■ **Recorded data**
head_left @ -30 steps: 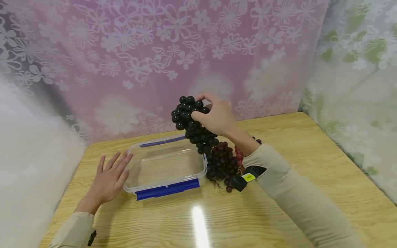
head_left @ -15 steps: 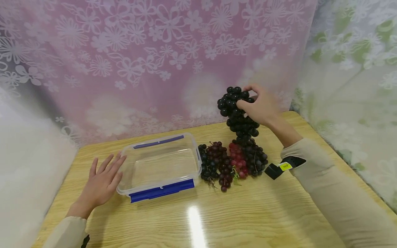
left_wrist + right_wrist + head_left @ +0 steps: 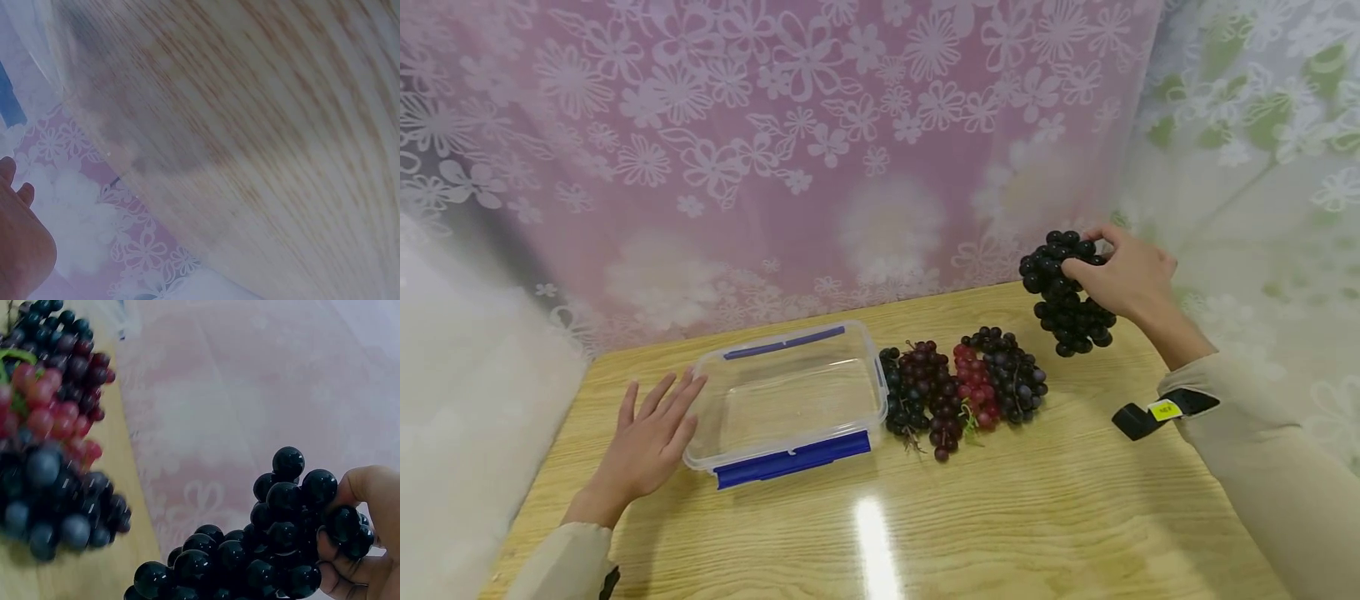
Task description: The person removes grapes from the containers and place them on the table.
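Observation:
My right hand (image 3: 1127,271) pinches a bunch of shiny black grapes (image 3: 1072,321) near its top, and the bunch hangs over the right part of the table. In the right wrist view the thumb and fingers grip the upper end of the black grapes (image 3: 262,550). My left hand (image 3: 643,442) lies with fingers spread and straight at the left side of a clear plastic container (image 3: 797,392), fingertips right at its rim. The container has blue clip flaps along its edges and shows nothing inside. In the left wrist view part of the left hand (image 3: 22,237) appears at the left edge.
Right of the container, several grape bunches lie in a row: dark blue-green grapes (image 3: 904,400), dark red grapes (image 3: 942,392), red grapes (image 3: 976,387) with a green stem, and bluish-black grapes (image 3: 1015,379). Flowered curtains (image 3: 880,167) stand behind the wooden table (image 3: 970,525).
My right hand has carried the black grapes from above the container's right edge to the right, past the row of bunches, and lowered them somewhat. The left hand keeps its place by the container.

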`<state>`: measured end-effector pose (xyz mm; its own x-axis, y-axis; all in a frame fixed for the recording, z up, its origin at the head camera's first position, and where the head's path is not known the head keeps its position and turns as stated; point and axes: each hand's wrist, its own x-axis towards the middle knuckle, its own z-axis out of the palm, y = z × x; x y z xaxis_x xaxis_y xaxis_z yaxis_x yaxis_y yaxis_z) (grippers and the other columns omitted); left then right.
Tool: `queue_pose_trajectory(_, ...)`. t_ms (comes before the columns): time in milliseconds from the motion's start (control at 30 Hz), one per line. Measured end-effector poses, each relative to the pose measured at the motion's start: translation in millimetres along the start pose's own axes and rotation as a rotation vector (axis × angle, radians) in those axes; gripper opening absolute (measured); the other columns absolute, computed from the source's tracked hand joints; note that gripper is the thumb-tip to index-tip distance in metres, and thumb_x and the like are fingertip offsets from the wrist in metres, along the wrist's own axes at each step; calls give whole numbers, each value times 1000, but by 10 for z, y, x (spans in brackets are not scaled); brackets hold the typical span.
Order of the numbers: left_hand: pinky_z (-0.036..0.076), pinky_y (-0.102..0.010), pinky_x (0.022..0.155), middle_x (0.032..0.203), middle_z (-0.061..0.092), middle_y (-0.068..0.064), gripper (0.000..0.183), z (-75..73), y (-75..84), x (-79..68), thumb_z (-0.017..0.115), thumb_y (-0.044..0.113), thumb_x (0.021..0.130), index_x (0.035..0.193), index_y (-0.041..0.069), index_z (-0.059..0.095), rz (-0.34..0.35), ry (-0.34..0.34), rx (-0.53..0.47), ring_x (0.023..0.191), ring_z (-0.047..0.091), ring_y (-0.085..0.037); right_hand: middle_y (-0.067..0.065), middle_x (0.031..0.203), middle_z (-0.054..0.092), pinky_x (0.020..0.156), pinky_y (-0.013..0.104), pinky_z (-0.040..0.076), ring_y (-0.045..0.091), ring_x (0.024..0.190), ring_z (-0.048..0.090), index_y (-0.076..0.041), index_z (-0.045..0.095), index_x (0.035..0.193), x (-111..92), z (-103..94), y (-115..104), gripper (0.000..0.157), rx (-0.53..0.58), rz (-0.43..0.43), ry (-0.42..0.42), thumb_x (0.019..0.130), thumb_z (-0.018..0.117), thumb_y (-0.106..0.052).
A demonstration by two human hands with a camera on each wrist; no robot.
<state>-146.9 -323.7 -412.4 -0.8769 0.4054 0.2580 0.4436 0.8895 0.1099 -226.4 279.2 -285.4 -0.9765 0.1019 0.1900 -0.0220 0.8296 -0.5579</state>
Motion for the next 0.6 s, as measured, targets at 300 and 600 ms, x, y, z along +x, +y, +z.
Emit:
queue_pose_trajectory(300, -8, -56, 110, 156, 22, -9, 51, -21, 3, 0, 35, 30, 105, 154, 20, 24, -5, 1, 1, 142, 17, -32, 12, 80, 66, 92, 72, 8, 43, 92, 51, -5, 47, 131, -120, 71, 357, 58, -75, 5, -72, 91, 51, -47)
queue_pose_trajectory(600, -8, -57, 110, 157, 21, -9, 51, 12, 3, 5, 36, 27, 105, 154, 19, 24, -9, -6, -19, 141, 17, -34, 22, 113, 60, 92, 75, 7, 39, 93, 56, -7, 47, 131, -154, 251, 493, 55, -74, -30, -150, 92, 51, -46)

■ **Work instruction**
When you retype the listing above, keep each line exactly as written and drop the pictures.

■ **Solution for this task**
head_left @ -30 steps: 
head_left @ -15 steps: 
left_wrist + right_wrist + head_left @ +0 steps: 
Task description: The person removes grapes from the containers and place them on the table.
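Observation:
My right hand (image 3: 1127,271) pinches a bunch of shiny black grapes (image 3: 1072,321) near its top, and the bunch hangs over the right part of the table. In the right wrist view the thumb and fingers grip the upper end of the black grapes (image 3: 262,550). My left hand (image 3: 643,442) lies with fingers spread and straight at the left side of a clear plastic container (image 3: 797,392), fingertips right at its rim. The container has blue clip flaps along its edges and shows nothing inside. In the left wrist view part of the left hand (image 3: 22,237) appears at the left edge.
Right of the container, several grape bunches lie in a row: dark blue-green grapes (image 3: 904,400), dark red grapes (image 3: 942,392), red grapes (image 3: 976,387) with a green stem, and bluish-black grapes (image 3: 1015,379). Flowered curtains (image 3: 880,167) stand behind the wooden table (image 3: 970,525).
My right hand has carried the black grapes from above the container's right edge to the right, past the row of bunches, and lowered them somewhat. The left hand keeps its place by the container.
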
`<state>`: measured end-effector pose (xyz mm; its own x-axis, y-axis; all in a frame fixed for the recording, z up, its origin at the head camera's first position, and where the head's path is not known the head keeps its position and turns as stated; point and axes: each hand's wrist, its own x-axis towards the middle knuckle, its own z-axis out of the palm, y = z × x; x y z xaxis_x xaxis_y xaxis_z yaxis_x yaxis_y yaxis_z) (grippers and the other columns omitted); left then right.
Tool: `queue_pose_trajectory(_, ...)`. t_ms (comes before the columns): time in milliseconds from the motion's start (control at 30 Hz), one per line. Measured end-effector poses, each relative to the pose measured at the motion's start: translation in millimetres along the start pose's own axes and rotation as a rotation vector (axis × angle, radians) in those axes; gripper opening absolute (measured); the other columns absolute, computed from the source's tracked hand joints; note that gripper is the thumb-tip to index-tip distance in metres, and thumb_x and the like are fingertip offsets from the wrist in metres, along the wrist's own axes at each step; calls give whole numbers, each value times 1000, but by 10 for z, y, x (spans in brackets are not scaled); brackets hold the typical span.
Order of the numbers: left_hand: pinky_z (-0.036..0.076), pinky_y (-0.102..0.010), pinky_x (0.022..0.155), middle_x (0.032..0.203), middle_z (-0.061..0.092), middle_y (-0.068..0.064), gripper (0.000..0.183), z (-75..73), y (-75..84), x (-79..68), thumb_z (-0.017..0.115), thumb_y (-0.044..0.113), thumb_x (0.021..0.130), index_x (0.035..0.193), index_y (-0.041..0.069), index_z (-0.059..0.095), rz (-0.34..0.35), ry (-0.34..0.34), rx (-0.53..0.47), ring_x (0.023..0.191), ring_z (-0.047..0.091), ring_y (-0.085..0.037); right_hand: middle_y (-0.067..0.065), middle_x (0.031..0.203), middle_z (-0.054..0.092), pinky_x (0.020..0.156), pinky_y (-0.013..0.104), pinky_z (-0.040..0.076), ring_y (-0.045..0.091), ring_x (0.024..0.190), ring_z (-0.048..0.090), index_y (-0.076..0.041), index_z (-0.045..0.095), index_x (0.035..0.193), x (-111..92), z (-103..94), y (-115..104), gripper (0.000..0.157), rx (-0.53..0.58), rz (-0.43..0.43), ry (-0.42..0.42), thumb_x (0.019..0.130), thumb_z (-0.018..0.117), thumb_y (-0.106..0.052).
A demonstration by two human hands with a camera on each wrist; no robot.
<state>-146.9 -323.7 -412.4 -0.8769 0.4054 0.2580 0.4436 0.8895 0.1099 -226.4 279.2 -285.4 -0.9765 0.1019 0.1900 -0.0220 0.8296 -0.5579</state>
Motion for the next 0.6 s, as measured, targets at 300 and 600 ms, x, y, z along +x, +y, +z.
Emit:
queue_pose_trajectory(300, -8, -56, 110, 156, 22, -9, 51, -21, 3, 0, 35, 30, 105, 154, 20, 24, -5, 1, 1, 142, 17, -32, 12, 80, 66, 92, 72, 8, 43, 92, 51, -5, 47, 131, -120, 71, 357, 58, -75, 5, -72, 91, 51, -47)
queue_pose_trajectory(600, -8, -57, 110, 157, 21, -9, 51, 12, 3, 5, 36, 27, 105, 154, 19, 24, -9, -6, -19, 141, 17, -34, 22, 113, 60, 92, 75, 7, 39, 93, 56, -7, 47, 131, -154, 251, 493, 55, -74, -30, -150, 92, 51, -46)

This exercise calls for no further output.